What you will do
Please retype every record below exactly, leaving the pictures out.

Data records
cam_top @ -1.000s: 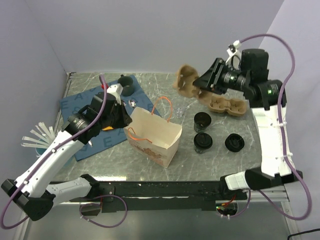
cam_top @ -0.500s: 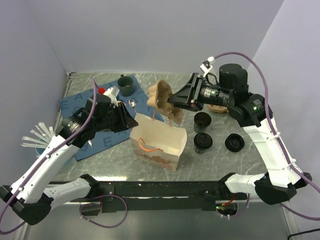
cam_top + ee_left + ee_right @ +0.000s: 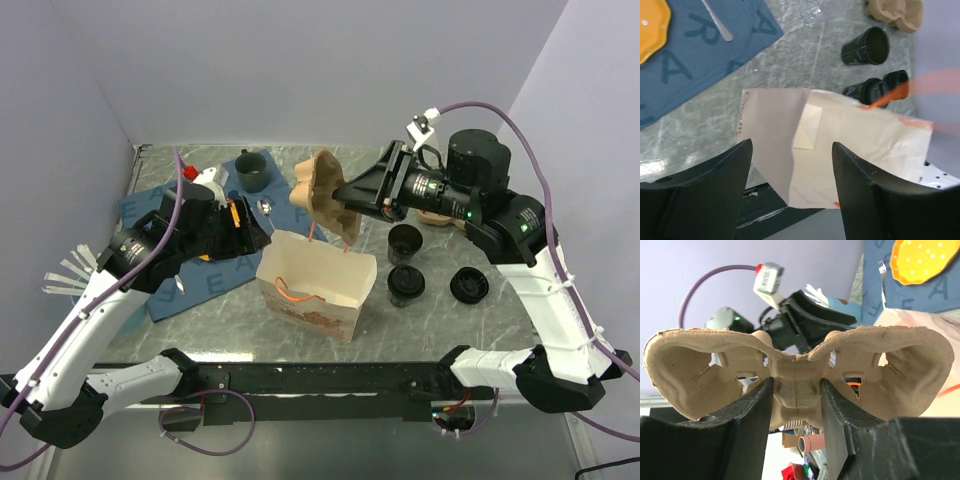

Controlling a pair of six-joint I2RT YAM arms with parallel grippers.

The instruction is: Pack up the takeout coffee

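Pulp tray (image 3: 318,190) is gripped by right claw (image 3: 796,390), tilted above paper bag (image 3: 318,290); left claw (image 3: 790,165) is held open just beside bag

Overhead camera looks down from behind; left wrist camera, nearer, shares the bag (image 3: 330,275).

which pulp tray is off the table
The pulp tray pinched in the right gripper, held on edge above the paper bag; the other tray lies on the table, partly hidden by that arm.

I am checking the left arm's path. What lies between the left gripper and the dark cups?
The open paper bag stands between the left gripper and the cups, as the top view shows.
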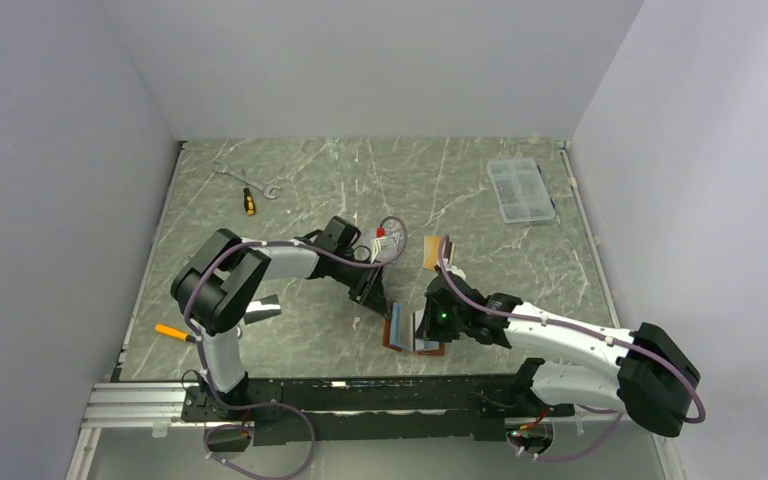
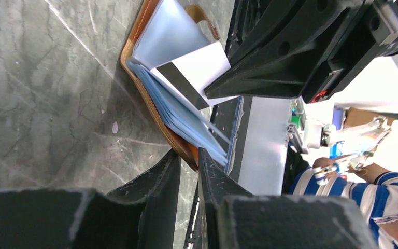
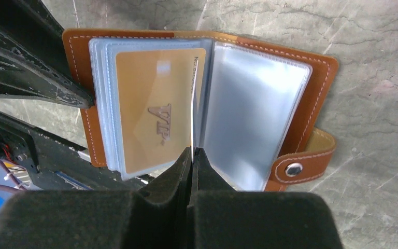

Answer to the problem
cam_top @ -1.000s: 
cam_top @ -0.500s: 
cam_top + ee_left + ee_right @ +0.000s: 

Controlling a pair of six-joint I2RT YAM arms with parallel grippers.

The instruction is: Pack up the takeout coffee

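Pulp tray (image 3: 318,190) is gripped by right claw (image 3: 796,390), tilted above paper bag (image 3: 318,290); left claw (image 3: 790,165) is held open just beside bag

Overhead camera looks down from behind; left wrist camera, nearer, shares the bag (image 3: 330,275).

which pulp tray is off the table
The pulp tray pinched in the right gripper, held on edge above the paper bag; the other tray lies on the table, partly hidden by that arm.

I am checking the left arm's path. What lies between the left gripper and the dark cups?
The open paper bag stands between the left gripper and the cups, as the top view shows.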

Work on this exercise is now finished.